Job Title: Principal / Senior Data Engineer – Product Development
About the Company
We are a new-age, AI-first Digital & Cloud Engineering Services company. Our mission is to combine deep engineering expertise with automation-first thinking and AI-native execution to help clients achieve more with speed, precision, and measurable impact. We operate at the intersection of automation, AI, and agile engineering to deliver scalable, high-performance solutions that enable businesses to move faster and operate smarter.
Role Overview
We are looking for a Principal/Senior Data Engineer to join our product development team. In this role, you will be responsible for building and optimizing large-scale distributed data systems, ensuring high performance, availability, and reliability.

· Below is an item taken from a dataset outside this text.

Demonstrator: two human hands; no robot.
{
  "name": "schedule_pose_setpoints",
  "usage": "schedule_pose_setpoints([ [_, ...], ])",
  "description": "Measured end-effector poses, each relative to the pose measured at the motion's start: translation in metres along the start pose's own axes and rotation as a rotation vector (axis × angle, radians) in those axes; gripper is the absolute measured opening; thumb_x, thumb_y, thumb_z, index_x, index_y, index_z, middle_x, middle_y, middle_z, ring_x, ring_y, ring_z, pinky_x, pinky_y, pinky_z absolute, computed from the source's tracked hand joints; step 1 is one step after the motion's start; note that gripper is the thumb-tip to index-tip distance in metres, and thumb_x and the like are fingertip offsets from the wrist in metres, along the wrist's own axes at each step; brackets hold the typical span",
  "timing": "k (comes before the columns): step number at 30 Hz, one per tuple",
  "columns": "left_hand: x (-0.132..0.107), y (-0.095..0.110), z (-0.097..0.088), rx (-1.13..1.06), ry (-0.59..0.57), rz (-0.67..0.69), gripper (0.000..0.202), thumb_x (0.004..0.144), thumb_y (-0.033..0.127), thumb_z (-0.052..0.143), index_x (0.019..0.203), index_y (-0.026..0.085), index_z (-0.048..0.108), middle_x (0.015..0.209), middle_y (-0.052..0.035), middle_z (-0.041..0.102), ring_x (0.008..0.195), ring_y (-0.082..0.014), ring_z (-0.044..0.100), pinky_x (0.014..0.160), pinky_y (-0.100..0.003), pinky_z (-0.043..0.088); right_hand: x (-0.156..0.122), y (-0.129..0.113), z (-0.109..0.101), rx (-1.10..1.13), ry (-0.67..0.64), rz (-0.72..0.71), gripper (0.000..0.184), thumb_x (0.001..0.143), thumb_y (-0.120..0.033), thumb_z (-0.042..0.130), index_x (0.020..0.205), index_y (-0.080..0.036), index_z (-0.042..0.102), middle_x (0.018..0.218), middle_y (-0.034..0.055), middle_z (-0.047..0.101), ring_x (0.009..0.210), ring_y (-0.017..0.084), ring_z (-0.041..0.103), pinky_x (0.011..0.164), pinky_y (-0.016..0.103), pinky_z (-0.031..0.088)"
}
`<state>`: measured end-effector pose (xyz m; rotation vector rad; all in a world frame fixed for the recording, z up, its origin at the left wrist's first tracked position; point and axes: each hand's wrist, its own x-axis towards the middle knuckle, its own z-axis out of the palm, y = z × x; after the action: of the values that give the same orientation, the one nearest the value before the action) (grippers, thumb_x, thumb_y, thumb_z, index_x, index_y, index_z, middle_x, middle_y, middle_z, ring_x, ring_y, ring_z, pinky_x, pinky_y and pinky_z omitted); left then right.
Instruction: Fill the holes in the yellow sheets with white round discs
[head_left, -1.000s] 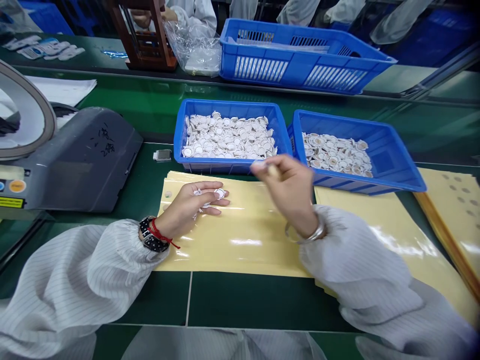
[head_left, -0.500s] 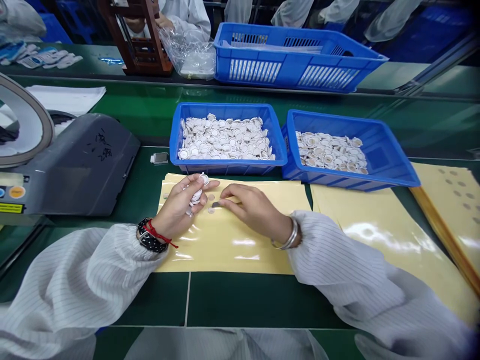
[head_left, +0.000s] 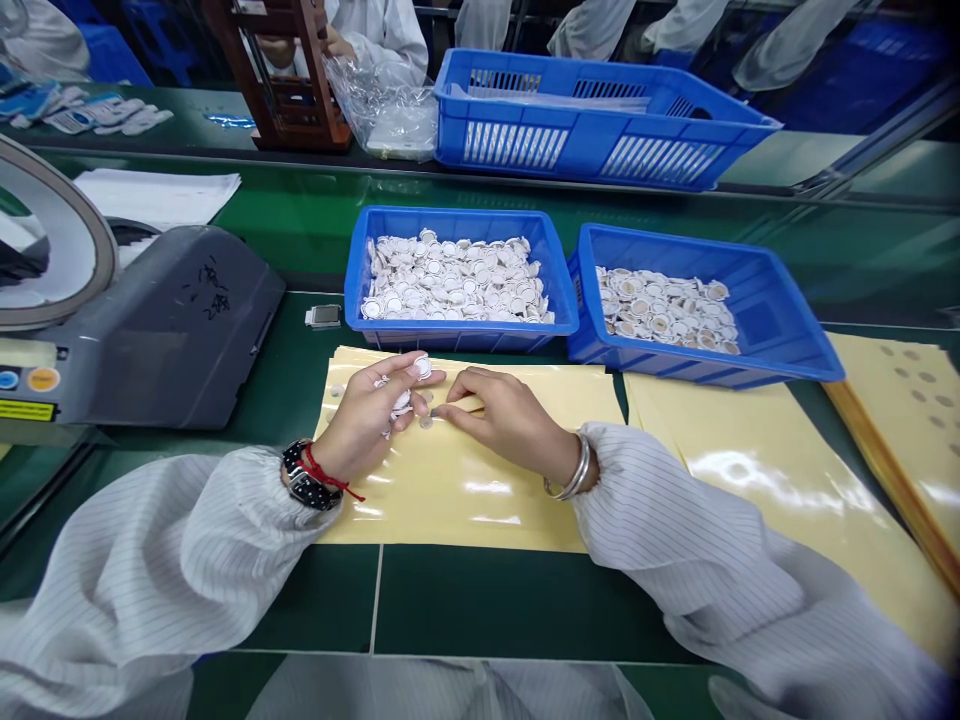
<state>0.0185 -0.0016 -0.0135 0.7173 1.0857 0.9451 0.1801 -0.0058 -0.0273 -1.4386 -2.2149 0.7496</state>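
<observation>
My left hand (head_left: pixel 371 415) is closed around several small white round discs (head_left: pixel 401 403). One white disc (head_left: pixel 423 367) is pinched near the tips of its thumb and forefinger. Just to the right, my right hand (head_left: pixel 499 415) is closed, thumb and forefinger pinching a small flat grey piece (head_left: pixel 436 411) low over the yellow glossy sheet (head_left: pixel 465 500). Whether that piece is a sticker or a thin tool, I cannot tell. Beside it, a round grey dot (head_left: pixel 426 423) lies on the sheet.
Behind my hands stand a blue bin (head_left: pixel 461 335) full of white discs and a second blue bin (head_left: pixel 705 372) partly filled with similar discs. More yellow sheets (head_left: pixel 735 430) lie at right. A grey tape machine (head_left: pixel 172 330) stands at left; a blue basket (head_left: pixel 517 140) sits farther back.
My left thumb and the pinched disc have shifted slightly right and down. The grey piece at my right fingertips shows less than before. The whole view has shifted a little.
</observation>
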Motion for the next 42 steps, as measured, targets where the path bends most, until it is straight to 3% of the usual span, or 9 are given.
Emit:
schedule_pose_setpoints([
  [4, -0.001, -0.001, 0.002, 0.046, 0.025, 0.016, 0.033, 0.076, 0.015, 0.06, 0.108, 0.009, 0.055, 0.096, -0.0162, 0.065, 0.046, -0.0056, 0.053, 0.032, -0.015, 0.026, -0.001, -0.001, 0.004, -0.018, 0.09, 0.091, 0.038, 0.069, -0.054, 0.062, 0.068, -0.018, 0.052, 0.068, 0.0002, 0.059, 0.062, 0.014, 0.052, 0.052, 0.025, 0.028],
  [8, -0.003, -0.002, 0.003, 0.103, 0.031, 0.038, 0.038, 0.074, 0.015, 0.062, 0.11, 0.009, 0.053, 0.097, -0.0146, 0.065, 0.047, -0.0067, 0.054, 0.032, -0.015, 0.026, 0.001, 0.004, -0.001, 0.235, 0.088, 0.084, 0.041, 0.063, -0.055, 0.066, 0.063, -0.018, 0.051, 0.062, -0.0019, 0.055, 0.058, 0.012, 0.049, 0.052, 0.024, 0.032],
  [11, -0.004, -0.003, 0.003, 0.137, 0.008, 0.052, 0.043, 0.071, 0.019, 0.065, 0.111, 0.01, 0.055, 0.075, -0.0072, 0.066, 0.045, -0.0077, 0.052, 0.033, -0.015, 0.027, 0.005, 0.007, -0.004, 0.406, 0.231, 0.126, 0.039, 0.063, -0.052, 0.067, 0.06, -0.017, 0.05, 0.059, -0.0023, 0.052, 0.056, 0.011, 0.047, 0.051, 0.024, 0.035],
  [15, -0.007, -0.002, 0.004, 0.231, -0.036, 0.07, 0.042, 0.072, 0.024, 0.063, 0.111, 0.008, 0.056, 0.046, 0.0017, 0.054, 0.036, -0.0076, 0.045, 0.033, -0.016, 0.026, 0.007, 0.007, 0.0, 0.453, 0.387, 0.192, 0.036, 0.063, -0.049, 0.069, 0.06, -0.017, 0.051, 0.058, -0.002, 0.052, 0.056, 0.011, 0.046, 0.052, 0.024, 0.036],
  [30, -0.009, 0.0, 0.006, 0.33, -0.065, 0.073, 0.038, 0.073, 0.019, 0.057, 0.109, 0.008, 0.056, 0.047, 0.0017, 0.056, 0.034, -0.0066, 0.039, 0.034, -0.018, 0.03, 0.008, 0.005, 0.006, 0.325, 0.412, 0.24, 0.039, 0.062, -0.051, 0.068, 0.057, -0.017, 0.049, 0.057, -0.002, 0.052, 0.053, 0.01, 0.044, 0.049, 0.023, 0.034],
  [42, -0.008, 0.002, 0.007, 0.351, -0.058, 0.054, 0.036, 0.073, 0.018, 0.058, 0.107, 0.008, 0.057, 0.047, 0.0012, 0.056, 0.036, -0.0092, 0.046, 0.033, -0.018, 0.03, 0.008, 0.005, 0.006, 0.306, 0.424, 0.247, 0.038, 0.063, -0.051, 0.067, 0.058, -0.017, 0.05, 0.056, -0.0026, 0.05, 0.052, 0.01, 0.043, 0.048, 0.023, 0.032],
])
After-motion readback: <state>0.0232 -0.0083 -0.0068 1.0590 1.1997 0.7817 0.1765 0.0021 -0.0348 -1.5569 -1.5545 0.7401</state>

You will work on ingestion pipelines, parallel processing frameworks, and distributed storage, while contributing to core product development and best engineering practices.
Roles & Responsibilities
Design, develop, and maintain scalable distributed data systems.
Implement data ingestion pipelines from various sources such as Amazon S3, Azure Cloud Storage, Google Cloud Storage, Snowflake, BigQuery, PostgreSQL, Kafka, and data lakehouses (e.g., Iceberg).
Enable high availability, fault tolerance, and cross-region replication for data systems.
Build and optimize Spark connectors for efficient data processing.
Manage and integrate third-party systems like Kafka and Kafka Connect.
Implement monitoring, error reporting, and performance optimization for ingestion and processing workflows.
Contribute to core product development, following engineering best practices and Agile methodologies.
Collaborate with cross-functional teams to ensure seamless CI/CD integration and reliable deployments.
Requirements
Strong knowledge of distributed systems for large-scale, data-intensive applications.
Hands-on experience with parallel/distributed processing frameworks.
Proficiency in event-driven architectures and stream processing.
Good understanding of Agile development and CI/CD pipelines.
Linux fundamentals and shell scripting skills.
Must Have Skills
Proficiency in Java or Golang.
Deep expertise in Kafka (Kafka Connect, Kafka Streams, Kafka Security).
Strong experience with Apache Spark and Spark connector development.
Strong foundation in Linux and scripting for automation.